§ **EXERCISE OBJECTIVE**: Without including any pictures, reproduce all the lines below word for word.

Stored data entries:
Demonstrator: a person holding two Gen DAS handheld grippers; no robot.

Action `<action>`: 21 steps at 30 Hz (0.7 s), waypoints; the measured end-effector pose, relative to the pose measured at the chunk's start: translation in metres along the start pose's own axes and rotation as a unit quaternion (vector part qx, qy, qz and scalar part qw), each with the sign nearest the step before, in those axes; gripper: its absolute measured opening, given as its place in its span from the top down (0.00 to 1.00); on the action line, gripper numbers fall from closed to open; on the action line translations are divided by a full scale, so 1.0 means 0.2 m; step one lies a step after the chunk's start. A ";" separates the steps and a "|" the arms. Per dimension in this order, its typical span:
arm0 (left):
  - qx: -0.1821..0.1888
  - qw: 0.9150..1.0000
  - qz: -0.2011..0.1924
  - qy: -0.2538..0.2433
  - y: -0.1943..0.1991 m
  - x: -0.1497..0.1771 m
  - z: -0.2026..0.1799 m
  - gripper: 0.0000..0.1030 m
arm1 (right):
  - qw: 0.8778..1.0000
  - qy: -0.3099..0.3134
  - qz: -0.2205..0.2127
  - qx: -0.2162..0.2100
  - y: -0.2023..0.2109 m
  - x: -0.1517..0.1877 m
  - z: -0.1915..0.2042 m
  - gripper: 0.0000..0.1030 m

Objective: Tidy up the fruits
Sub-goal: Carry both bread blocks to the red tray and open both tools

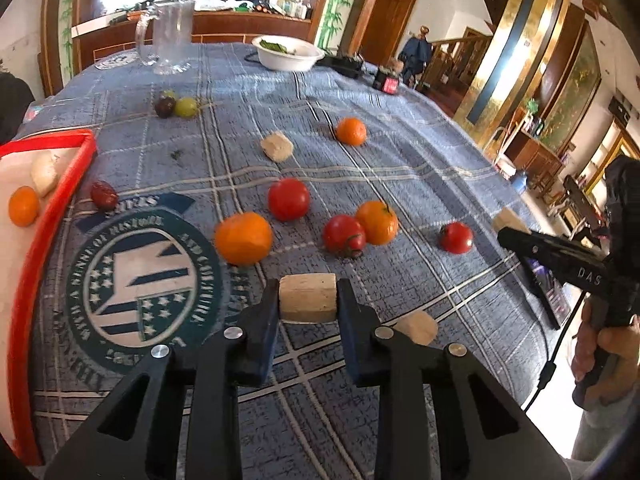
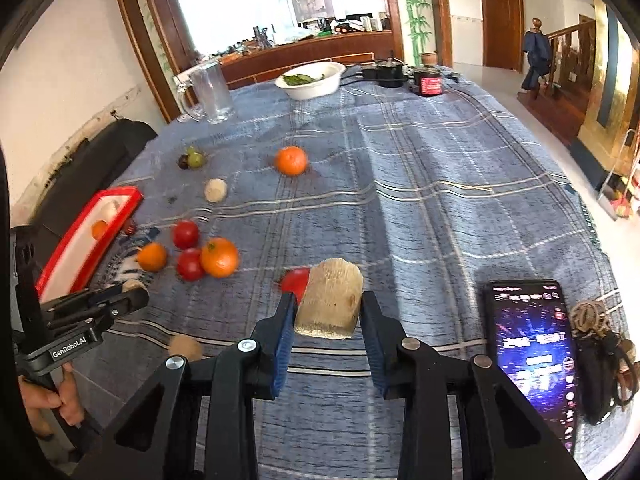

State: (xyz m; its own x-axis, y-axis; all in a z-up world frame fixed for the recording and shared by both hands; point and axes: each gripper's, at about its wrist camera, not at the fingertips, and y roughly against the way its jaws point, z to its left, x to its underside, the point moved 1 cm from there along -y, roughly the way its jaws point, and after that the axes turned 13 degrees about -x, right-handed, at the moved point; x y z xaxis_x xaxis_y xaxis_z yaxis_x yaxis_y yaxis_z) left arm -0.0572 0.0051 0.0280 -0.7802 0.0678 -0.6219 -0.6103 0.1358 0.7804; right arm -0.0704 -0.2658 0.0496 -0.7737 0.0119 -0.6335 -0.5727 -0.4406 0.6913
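Note:
My left gripper is shut on a small beige cylindrical chunk, held just above the blue plaid cloth. My right gripper is shut on a bigger beige chunk, also off the cloth. Ahead lie oranges, tomatoes, a beige chunk and small round fruits. Another beige chunk lies by my left gripper's right finger. A red-rimmed white tray at the left holds an orange and a beige piece. A dark red fruit sits beside its rim.
A glass jug and a white bowl with leaves stand at the table's far end, near black devices. A lit phone and a dark bundle with cord lie at the right. A person's hand holds the right gripper's handle.

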 end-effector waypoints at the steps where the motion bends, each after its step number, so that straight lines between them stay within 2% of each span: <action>1: -0.002 1.000 -0.003 0.004 0.01 0.00 0.01 0.76 | 1.000 0.001 -0.001 -0.006 0.00 0.00 0.02 0.68; 12: -0.049 0.995 -0.055 0.070 0.25 -0.08 0.37 0.76 | 0.997 0.044 0.001 -0.064 -0.09 -0.15 0.28 0.68; 21: -0.090 0.987 -0.078 0.107 0.37 -0.09 0.63 0.76 | 0.988 0.067 0.021 -0.138 -0.24 -0.23 0.56 0.68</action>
State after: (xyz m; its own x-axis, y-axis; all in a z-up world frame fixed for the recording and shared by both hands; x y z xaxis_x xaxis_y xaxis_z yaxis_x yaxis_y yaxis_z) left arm -0.0701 0.1377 0.0889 -0.6741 -0.1524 -0.7228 -0.7249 -0.0517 0.6869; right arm -0.0375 -0.1436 0.0845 -0.7418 -0.1222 -0.6594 -0.4313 -0.6659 0.6087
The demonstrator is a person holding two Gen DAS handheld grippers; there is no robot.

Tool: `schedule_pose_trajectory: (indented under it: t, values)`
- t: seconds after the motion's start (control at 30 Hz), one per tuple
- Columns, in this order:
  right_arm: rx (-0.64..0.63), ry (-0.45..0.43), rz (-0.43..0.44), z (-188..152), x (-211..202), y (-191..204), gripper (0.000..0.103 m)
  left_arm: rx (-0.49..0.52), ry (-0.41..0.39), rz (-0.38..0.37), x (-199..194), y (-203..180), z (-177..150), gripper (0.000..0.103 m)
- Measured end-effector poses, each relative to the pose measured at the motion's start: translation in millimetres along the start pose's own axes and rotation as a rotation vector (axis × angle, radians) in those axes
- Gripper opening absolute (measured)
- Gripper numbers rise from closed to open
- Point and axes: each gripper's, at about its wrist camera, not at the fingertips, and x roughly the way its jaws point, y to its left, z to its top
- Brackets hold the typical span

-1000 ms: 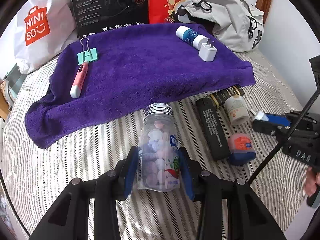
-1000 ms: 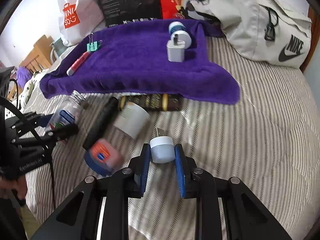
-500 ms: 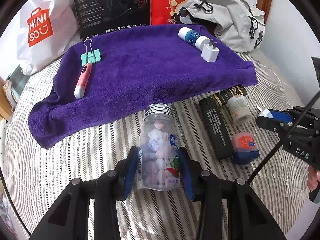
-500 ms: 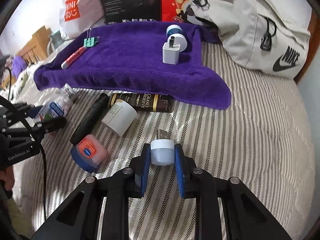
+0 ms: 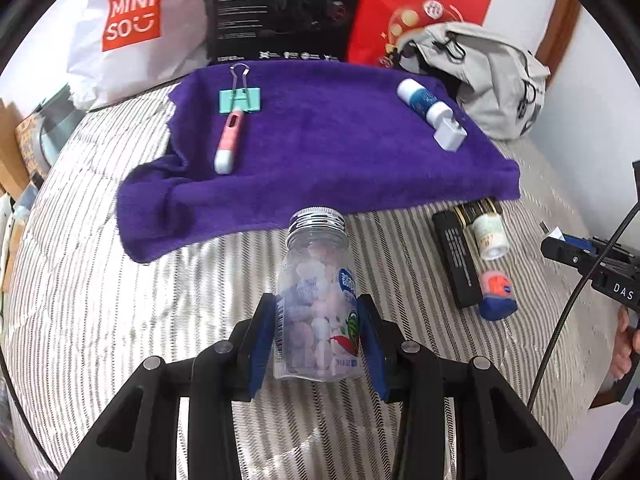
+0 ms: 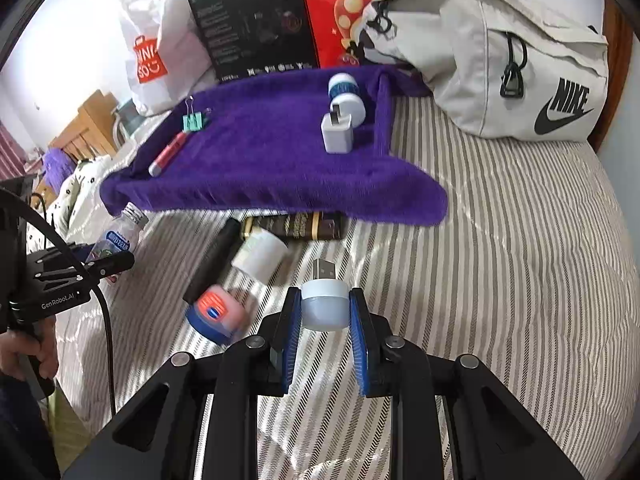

§ **RESPONSE AREA**:
Demonstrator: a person holding two Gen DAS handheld grippers; no robot.

Action `<action>`: 21 steps at 30 Hz (0.7 s), waypoints; the measured end-effector pose, relative to the pose measured at the chunk's start: translation in metres along the start pose's own axes and rotation as a unit quaternion (vector part qx, qy, qz and scalar part qw), each with the sign nearest the step before, in those axes; gripper: its absolute measured opening, given as its place in its span from the top down (0.00 to 1.00); on the action line, gripper numbers fall from closed to open; on the action line translations are divided by a full scale, so 1.0 means 0.2 m; step one lies a step after the chunk's start. A ";" separates the steps and a "|" the arms. Per dimension in this order, its typical span:
arm0 (left):
  - qx: -0.1821..0.1888
  - qw: 0.9150..1.0000
  - qz: -0.2011..0.1924
  - qy: -0.2538..0.2433
  - y: -0.1943..0.1991 m
  - x: -0.1497..0.1771 m
  - z: -0.2026..0.1799 m
  - gripper: 0.0000..0.1030 m
arm1 (right):
  - qw: 0.8778..1.0000
  - qy: -0.3099..0.3134
  - qz: -0.2205..0.2127
  - qx: -0.2162..0.2100
  - y: -0.2023..0.2109 m
  - x: -0.1517..0.1877 m
  - z: -0.1915..0.2042 m
  - gripper: 0.0000..0.1030 m

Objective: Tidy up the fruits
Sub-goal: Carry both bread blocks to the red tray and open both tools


State: (xyz m; its own x-axis, y-axis; all in a z-up world frame fixed for the recording and shared by both hands; point and axes: each gripper's, at about its wrist camera, not at the fingertips, and y roughly against the way its jaws point, z to its left, x to its underside, the point moved 1 cm from there along -y, roughly the way its jaws point, and after that the axes turned 13 degrees about -x, right-handed, at the moved point; x y z xaxis_x xaxis_y xaxis_z yaxis_x yaxis_y yaxis_z) left arm -0.0572 0.0051 0.0280 -0.7802 0.0678 -0.6219 -0.6103 0.1358 0.7804; right arm -0.0704 -0.2658 0.0496 -0.7737 0.0119 -0.6335 -0.5727 -0.4406 0.6913
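Note:
My left gripper is shut on a small beige cylindrical chunk, held just above the blue plaid cloth. My right gripper is shut on a bigger beige chunk, also off the cloth. Ahead lie oranges, tomatoes, a beige chunk and small round fruits. Another beige chunk lies by my left gripper's right finger. A red-rimmed white tray at the left holds an orange and a beige piece. A dark red fruit sits beside its rim.
A glass jug and a white bowl with leaves stand at the table's far end, near black devices. A lit phone and a dark bundle with cord lie at the right. A person's hand holds the right gripper's handle.
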
 end-effector waypoints at the steps where the motion bends, each after its step number, so that straight lines between them stay within 2% of each span: <action>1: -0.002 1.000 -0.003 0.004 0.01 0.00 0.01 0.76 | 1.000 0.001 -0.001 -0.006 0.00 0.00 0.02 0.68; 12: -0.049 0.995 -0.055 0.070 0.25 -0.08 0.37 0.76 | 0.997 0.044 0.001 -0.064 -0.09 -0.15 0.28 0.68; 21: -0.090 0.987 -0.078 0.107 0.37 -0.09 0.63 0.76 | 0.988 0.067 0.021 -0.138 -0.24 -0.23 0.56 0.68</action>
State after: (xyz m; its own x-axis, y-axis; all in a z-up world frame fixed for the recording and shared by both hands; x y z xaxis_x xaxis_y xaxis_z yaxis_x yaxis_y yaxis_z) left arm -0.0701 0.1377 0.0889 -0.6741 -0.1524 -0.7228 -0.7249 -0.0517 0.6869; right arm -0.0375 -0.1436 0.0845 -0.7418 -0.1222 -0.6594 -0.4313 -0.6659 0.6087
The demonstrator is a person holding two Gen DAS handheld grippers; there is no robot.

Tool: `schedule_pose_trajectory: (indented under it: t, values)`
- t: seconds after the motion's start (control at 30 Hz), one per tuple
- Columns, in this order:
  right_arm: rx (-0.64..0.63), ry (-0.45..0.43), rz (-0.43..0.44), z (-188..152), x (-211..202), y (-191..204), gripper (0.000..0.103 m)
  left_arm: rx (-0.49..0.52), ry (-0.41..0.39), rz (-0.38..0.37), x (-199..194), y (-203..180), z (-177..150), gripper (0.000..0.103 m)
- Measured end-effector poses, each relative to the pose measured at the motion's start: translation in millimetres along the start pose's own axes and rotation as a rotation vector (axis × angle, radians) in those axes
- Gripper opening absolute (measured)
- Gripper numbers rise from closed to open
- Point and axes: each gripper's, at about its wrist camera, not at the fingertips, and x roughly the way its jaws point, y to its left, z to its top
- Brackets hold the typical span

-1000 ms: 
-1000 ms: 
-500 ms: 
-500 ms: 
+0 ms: 
+0 ms: 

That completes the answer.